- Task item
Lines with the word "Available" in them must be copied from the records below.

- Stored items
======

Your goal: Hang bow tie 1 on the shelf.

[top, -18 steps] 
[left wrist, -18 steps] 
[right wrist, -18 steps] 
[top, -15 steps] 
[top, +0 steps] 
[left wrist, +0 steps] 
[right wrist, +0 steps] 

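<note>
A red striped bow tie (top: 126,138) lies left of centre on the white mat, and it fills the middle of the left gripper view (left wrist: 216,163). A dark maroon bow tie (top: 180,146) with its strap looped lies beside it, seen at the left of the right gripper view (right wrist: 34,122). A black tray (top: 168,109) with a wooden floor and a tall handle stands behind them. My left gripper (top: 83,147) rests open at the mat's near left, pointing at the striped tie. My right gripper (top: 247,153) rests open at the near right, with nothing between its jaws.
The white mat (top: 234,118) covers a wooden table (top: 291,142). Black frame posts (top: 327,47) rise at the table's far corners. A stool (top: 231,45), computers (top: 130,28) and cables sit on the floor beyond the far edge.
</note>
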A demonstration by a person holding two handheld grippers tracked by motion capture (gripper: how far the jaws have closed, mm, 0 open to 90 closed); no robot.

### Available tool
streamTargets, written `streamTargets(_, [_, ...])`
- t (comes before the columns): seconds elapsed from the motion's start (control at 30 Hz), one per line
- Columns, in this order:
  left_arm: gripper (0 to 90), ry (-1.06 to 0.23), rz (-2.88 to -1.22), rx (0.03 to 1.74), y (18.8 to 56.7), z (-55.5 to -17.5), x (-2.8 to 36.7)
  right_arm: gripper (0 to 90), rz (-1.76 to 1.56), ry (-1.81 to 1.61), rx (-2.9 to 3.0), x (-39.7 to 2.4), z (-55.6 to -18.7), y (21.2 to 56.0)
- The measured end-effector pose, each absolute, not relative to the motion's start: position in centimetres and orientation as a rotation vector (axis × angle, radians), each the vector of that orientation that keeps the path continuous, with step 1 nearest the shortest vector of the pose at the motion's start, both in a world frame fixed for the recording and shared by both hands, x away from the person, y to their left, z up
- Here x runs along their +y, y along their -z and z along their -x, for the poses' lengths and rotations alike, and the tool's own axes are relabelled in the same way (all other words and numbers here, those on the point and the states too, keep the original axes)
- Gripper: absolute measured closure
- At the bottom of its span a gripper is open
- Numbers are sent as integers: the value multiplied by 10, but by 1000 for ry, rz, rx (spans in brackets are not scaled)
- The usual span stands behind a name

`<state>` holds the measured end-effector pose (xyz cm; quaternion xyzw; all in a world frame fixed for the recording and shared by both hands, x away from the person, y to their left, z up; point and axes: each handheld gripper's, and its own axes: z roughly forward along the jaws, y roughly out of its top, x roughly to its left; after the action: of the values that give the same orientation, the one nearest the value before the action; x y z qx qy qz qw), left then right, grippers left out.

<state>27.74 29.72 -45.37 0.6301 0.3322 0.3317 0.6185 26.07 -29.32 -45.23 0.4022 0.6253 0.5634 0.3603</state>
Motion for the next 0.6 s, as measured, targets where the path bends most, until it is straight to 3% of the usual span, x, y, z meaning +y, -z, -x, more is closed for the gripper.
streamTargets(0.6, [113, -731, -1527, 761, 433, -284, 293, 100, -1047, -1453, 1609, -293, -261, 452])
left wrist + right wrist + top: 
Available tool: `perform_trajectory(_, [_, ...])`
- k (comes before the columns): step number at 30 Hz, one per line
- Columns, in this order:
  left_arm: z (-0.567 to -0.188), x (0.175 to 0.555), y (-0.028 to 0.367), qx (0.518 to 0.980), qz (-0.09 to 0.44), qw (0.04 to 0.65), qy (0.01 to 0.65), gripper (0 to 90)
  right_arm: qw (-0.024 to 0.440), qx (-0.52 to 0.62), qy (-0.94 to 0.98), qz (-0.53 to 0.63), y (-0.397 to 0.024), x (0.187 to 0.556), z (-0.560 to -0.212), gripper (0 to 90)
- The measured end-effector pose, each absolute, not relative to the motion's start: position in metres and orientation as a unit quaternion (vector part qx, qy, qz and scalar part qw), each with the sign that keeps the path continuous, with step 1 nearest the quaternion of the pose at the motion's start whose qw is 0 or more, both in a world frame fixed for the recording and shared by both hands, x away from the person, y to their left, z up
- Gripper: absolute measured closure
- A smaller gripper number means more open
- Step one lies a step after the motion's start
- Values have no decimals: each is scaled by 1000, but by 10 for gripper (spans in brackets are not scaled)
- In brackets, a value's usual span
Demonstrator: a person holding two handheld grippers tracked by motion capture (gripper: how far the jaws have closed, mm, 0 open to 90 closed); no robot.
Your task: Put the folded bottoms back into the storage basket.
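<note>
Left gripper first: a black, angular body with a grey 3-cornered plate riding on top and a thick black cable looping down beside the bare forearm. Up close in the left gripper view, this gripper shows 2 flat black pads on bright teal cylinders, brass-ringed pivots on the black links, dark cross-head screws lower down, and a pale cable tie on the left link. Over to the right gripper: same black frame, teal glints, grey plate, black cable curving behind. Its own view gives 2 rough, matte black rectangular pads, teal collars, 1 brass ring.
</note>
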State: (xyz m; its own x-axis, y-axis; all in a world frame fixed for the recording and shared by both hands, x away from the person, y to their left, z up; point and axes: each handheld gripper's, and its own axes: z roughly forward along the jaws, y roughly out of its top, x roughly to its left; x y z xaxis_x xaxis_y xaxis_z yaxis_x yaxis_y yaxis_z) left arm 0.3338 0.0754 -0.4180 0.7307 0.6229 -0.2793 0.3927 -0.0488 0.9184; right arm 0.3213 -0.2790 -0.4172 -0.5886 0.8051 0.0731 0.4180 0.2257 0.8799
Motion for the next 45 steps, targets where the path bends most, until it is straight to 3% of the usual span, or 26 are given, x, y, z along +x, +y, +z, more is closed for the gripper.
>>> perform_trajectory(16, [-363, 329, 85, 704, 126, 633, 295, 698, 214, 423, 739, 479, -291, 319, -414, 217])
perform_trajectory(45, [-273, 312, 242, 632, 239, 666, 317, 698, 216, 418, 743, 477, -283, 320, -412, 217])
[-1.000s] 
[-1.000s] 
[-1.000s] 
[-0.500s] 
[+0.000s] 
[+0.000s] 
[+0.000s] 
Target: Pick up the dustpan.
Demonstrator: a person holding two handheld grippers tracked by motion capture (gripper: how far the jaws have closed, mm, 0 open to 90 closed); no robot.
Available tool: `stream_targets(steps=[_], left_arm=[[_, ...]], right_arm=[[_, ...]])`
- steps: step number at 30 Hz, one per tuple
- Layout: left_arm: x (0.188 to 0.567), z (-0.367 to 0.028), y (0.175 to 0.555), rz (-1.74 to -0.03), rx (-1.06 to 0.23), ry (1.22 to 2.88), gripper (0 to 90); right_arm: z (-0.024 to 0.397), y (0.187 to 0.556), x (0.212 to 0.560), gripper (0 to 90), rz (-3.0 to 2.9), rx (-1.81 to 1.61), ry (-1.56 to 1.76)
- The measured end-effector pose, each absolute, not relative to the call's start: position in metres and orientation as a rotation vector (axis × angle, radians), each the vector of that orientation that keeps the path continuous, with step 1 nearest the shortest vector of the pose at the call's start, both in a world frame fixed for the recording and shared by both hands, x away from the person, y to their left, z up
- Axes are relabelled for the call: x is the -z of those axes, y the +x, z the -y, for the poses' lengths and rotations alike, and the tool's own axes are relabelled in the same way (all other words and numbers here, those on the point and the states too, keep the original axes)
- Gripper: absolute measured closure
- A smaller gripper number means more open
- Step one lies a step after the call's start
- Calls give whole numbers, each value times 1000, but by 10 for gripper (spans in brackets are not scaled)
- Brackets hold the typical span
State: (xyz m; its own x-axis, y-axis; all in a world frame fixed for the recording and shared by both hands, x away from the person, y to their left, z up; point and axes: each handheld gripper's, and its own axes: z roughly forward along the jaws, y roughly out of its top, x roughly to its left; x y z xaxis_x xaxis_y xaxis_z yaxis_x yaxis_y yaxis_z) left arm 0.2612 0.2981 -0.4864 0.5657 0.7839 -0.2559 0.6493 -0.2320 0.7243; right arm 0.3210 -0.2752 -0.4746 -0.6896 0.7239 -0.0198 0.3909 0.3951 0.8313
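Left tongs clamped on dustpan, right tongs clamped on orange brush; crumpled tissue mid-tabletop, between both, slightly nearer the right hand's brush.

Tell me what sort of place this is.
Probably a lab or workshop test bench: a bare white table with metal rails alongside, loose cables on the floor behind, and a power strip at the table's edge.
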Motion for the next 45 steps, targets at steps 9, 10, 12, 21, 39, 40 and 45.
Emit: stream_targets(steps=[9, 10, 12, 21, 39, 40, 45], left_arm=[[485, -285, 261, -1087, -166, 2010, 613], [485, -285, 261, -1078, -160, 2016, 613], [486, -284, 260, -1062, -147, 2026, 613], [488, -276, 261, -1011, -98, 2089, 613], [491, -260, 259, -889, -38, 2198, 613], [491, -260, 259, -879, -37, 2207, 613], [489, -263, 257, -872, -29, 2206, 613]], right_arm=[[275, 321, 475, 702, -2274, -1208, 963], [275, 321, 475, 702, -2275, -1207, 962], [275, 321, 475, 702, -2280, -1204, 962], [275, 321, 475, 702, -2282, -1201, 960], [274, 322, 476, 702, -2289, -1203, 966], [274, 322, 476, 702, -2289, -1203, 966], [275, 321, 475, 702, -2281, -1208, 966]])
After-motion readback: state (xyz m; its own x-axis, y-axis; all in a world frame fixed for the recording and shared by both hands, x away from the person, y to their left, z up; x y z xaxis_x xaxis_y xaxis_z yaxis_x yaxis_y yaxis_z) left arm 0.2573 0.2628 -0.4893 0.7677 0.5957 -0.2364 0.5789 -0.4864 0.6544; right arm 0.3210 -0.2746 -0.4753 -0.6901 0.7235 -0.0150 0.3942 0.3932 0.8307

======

- Answer to this exercise
### Available tool
Available tool: `perform_trajectory(_, [_, ...])`
Available tool: `stream_targets(steps=[_], left_arm=[[_, ...]], right_arm=[[_, ...]])`

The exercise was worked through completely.